# Problem 2: Summary images.
Load up the calcium image video in the file: TEST MOVIE 00001-small.tif. This file represents the raw fluorescence video in TIF format, but without the motion. One of the most common ways that people analyze functional data is to try to identify individual cells in the data in a “summary image”. A summary image condenses an entire video sequence into a single image, wherein each pixel represents a summary of the entire time-trace at the location of that pixel in the video.

## Part B
What would you expect a good statistic for a summary image to capture? What other statistics would you think could work? Try out 1-2 others: were you right?

A good statistic summary of an image should capture the essence of the activity from a cell in the calcium image. Rather than just locating where the cells are in the data, it would be important to then show a visual representation of how active that cell was during the time frame of study. While mean and median provides a great view of all the cells, it becomes apparent when watching the data and looking at the variance plot that it does not differentiate which cells were more active than not. At the same time the variance summary plot emphasizes which cells turned on and off the most, but poorly captures the rest of the cells.
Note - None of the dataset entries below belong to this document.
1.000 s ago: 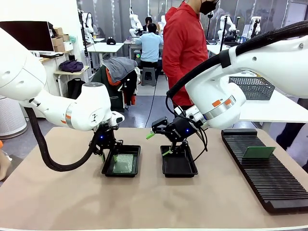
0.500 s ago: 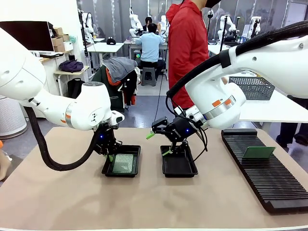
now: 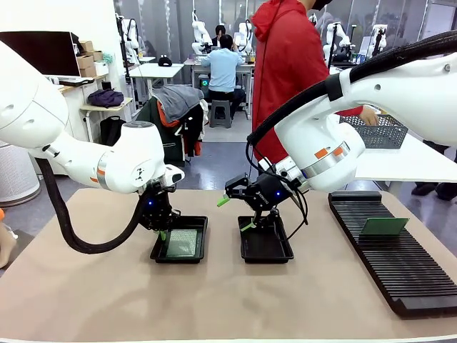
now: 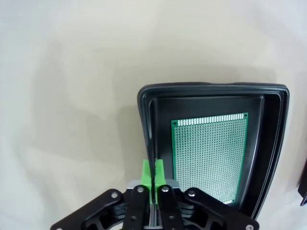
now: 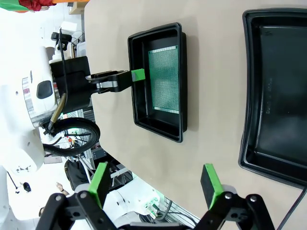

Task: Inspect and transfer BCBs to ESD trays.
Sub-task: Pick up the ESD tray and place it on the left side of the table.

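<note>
1. Two ESD trays lie side by side at mid-table. The left tray (image 3: 178, 260) holds a BCB (image 3: 182, 242) flat on its floor, and the right tray (image 3: 265, 259) has a bare floor.
2. The left gripper (image 4: 153, 165) has its green pads pressed together with no gap, right at the left tray's left rim. That rim runs in under the pads, so I cannot tell whether it is pinched between them.
3. In the left wrist view the gripper's black links hide the board's near edge, and the picture's bottom cuts off the tray's near end.
4. The right gripper (image 3: 235, 214) hangs over the right tray's far end, jaws spread wide with nothing between them. From the front it covers that tray's far rim.
5. A second BCB (image 3: 383, 226) stands tilted in the ribbed rack (image 3: 400, 271) at right. The frame cuts off the rack's near right corner.
6. At the far side, a person's hand (image 3: 370, 114) is at a mesh basket (image 3: 382, 132) that is partly hidden behind the right arm.
</note>
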`<state>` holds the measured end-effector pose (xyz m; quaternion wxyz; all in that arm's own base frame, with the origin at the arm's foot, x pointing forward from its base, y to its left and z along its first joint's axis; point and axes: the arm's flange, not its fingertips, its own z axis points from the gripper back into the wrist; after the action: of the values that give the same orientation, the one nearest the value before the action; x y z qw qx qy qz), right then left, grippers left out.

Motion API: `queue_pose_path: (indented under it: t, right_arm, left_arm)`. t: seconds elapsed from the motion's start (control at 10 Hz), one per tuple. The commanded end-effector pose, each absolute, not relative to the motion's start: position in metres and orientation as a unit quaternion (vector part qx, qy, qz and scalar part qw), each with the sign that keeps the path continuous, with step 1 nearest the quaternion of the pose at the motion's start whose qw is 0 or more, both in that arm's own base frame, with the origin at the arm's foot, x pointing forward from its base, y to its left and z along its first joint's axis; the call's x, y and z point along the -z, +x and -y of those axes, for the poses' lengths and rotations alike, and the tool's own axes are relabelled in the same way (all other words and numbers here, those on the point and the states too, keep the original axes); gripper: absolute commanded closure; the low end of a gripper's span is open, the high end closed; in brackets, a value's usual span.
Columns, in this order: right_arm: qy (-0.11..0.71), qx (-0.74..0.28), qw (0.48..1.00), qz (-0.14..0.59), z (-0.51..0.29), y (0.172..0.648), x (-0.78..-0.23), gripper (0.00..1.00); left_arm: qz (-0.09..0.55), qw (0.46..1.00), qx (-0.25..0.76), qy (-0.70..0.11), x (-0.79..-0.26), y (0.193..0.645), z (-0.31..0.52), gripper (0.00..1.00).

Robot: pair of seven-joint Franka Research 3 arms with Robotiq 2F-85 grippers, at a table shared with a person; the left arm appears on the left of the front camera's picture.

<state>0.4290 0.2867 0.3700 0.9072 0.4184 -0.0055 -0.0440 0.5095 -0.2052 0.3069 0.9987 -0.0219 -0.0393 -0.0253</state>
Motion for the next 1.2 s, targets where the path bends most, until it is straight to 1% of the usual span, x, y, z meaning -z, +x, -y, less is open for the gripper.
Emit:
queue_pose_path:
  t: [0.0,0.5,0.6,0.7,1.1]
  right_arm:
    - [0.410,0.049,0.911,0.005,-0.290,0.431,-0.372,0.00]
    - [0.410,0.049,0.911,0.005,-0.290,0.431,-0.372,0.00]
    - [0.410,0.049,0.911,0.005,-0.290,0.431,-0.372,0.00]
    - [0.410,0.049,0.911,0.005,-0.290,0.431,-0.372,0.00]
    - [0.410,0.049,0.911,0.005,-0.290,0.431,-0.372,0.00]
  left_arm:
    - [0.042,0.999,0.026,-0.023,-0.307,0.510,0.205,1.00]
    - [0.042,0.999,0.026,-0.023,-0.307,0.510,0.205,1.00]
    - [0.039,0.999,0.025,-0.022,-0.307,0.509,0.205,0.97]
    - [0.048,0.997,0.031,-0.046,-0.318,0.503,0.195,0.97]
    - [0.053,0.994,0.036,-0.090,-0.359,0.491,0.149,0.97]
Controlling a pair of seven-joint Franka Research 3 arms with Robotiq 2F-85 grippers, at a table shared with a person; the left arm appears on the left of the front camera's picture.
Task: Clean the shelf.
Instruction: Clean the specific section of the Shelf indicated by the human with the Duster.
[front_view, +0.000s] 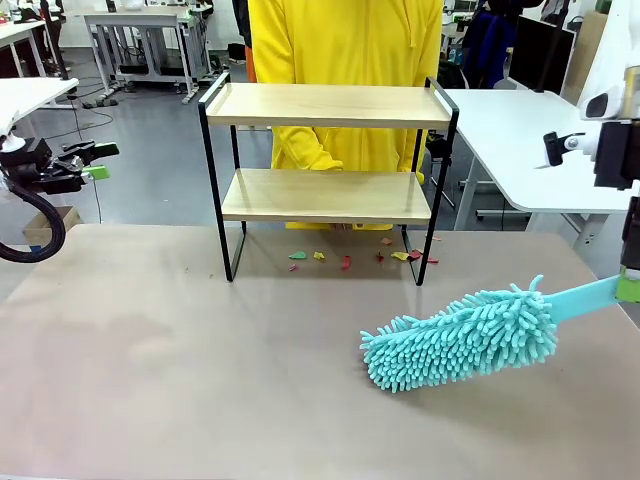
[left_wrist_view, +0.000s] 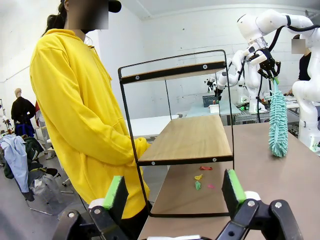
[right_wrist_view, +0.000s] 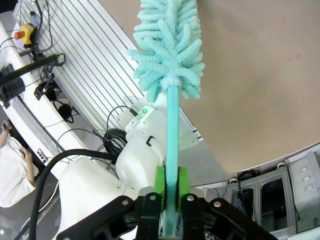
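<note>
Scraps (front_view: 345, 262) of red, yellow and green lie on the table (front_view: 180, 370) beneath the shelf (front_view: 325, 195), between its black legs. The shelf stands upright at the far middle of the table, both wooden boards bare. A person (front_view: 345, 45) in a yellow hoodie stands just behind it. A teal fluffy duster (front_view: 465, 338) slants in from the right, its head down at the table top in front of the shelf and well apart from it. The right gripper (right_wrist_view: 171, 181) has its jaws clamped on the duster's handle. The left gripper (left_wrist_view: 174, 191) hangs beyond the table's left edge, jaws spread wide with nothing between them. The table top is plain beige; white tables (front_view: 530, 140) and a grey floor lie beyond.
</note>
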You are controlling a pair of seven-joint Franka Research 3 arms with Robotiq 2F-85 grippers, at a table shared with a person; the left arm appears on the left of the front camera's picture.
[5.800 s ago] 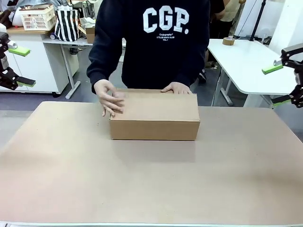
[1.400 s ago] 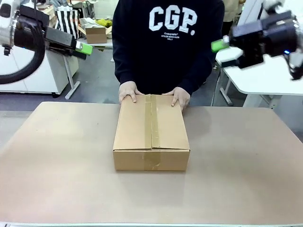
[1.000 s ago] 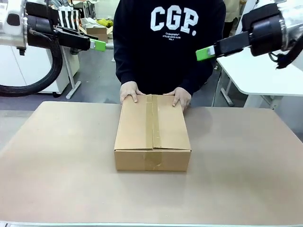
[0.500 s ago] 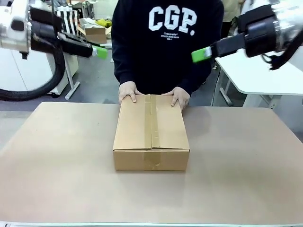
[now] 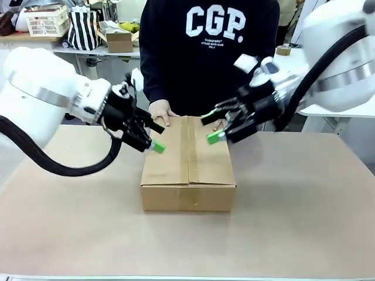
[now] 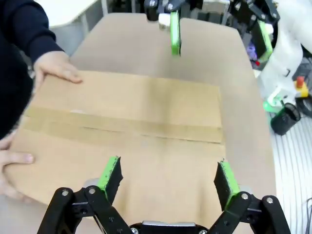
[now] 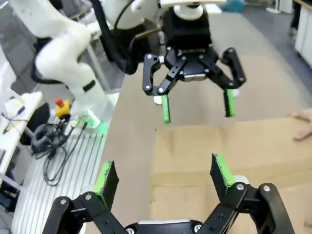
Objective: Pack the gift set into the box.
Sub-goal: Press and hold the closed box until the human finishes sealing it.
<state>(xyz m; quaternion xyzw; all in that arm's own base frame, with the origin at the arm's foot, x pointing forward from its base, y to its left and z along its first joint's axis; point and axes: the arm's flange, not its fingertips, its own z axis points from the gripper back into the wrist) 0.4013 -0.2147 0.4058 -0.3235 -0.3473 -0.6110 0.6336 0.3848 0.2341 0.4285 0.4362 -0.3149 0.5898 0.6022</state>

Other statistics one could use is a range summary, taking the difference of the max and min of the data across all frames and finding the difference for each point, and another statistic may be looking at just the max or min of each point to see the full activation potential of a cell.

In [10]:
import plotly
import plotly.graph_objects as go
import tifffile
from google.colab import drive
from PIL import Image
import numpy as np

# Find the tif file in google drive
drive.mount('/content/drive')
file = "/content/drive/MyDrive/Neural_Signals_and_Computation_HW1/TEST_MOVIE_00001-small.tif"

# Load tif file into numpy array and image
data = tifffile.imread(file)

# Utilize a Max, Min and Range Summary Images
data_max = data[0]
data_min = data[0]
for i in range(data.shape[0]):
  data_max = np.maximum(data[i], data_max)
  data_min = np.minimum(data[i], data_min)

data_range = np.subtract(data_max, data_min)

# Plot the summary images
# Create a square layout for the plot
layout = go.Layout(
    width=data.shape[1],  # Set the width of the plot
    height=data.shape[2],  # Set the height of the plot
    xaxis=dict(range=[0, data.shape[1]]),  # Set the x-axis range to match the width of the image
    yaxis=dict(range=[0, data.shape[2]]),  # Set the y-axis range to match the height of the image
    margin=dict(l=0, r=0, t=0, b=0),  # Set the margins to 0 to remove unnecessary spacing
)

# Plot Images
fig_max = go.Figure(data=go.Heatmap(z=data_max), layout=layout)
fig_min = go.Figure(data=go.Heatmap(z=data_min), layout=layout)
fig_range = go.Figure(data=go.Heatmap(z=data_range), layout=layout)
print("Max Summary")
fig_max.show()
print("Min Sumary")
fig_min.show()
print("Range Summary")
fig_range.show()

Output hidden; open in https://colab.research.google.com to view.

The range summary manages to capture most of the information found in the variance summary and still addes some information on the location of other cells that may not have as much activity (on and off) in the time frame we study. For certain cases, this may be a positive, but for other cases this may only muddle up information one wishes to narrow down to. The same descriptions can be given for the max statistic. On the other hand, the min statistic appears to be closer to the images we created for the centrality summaries, showing off locations of cells in a general sense, but does not provide much information on potential activities, as it only covers the minimum activity found for each cell in the image. Overall, one could argue that the range and max summaries may provide useful information in analysis.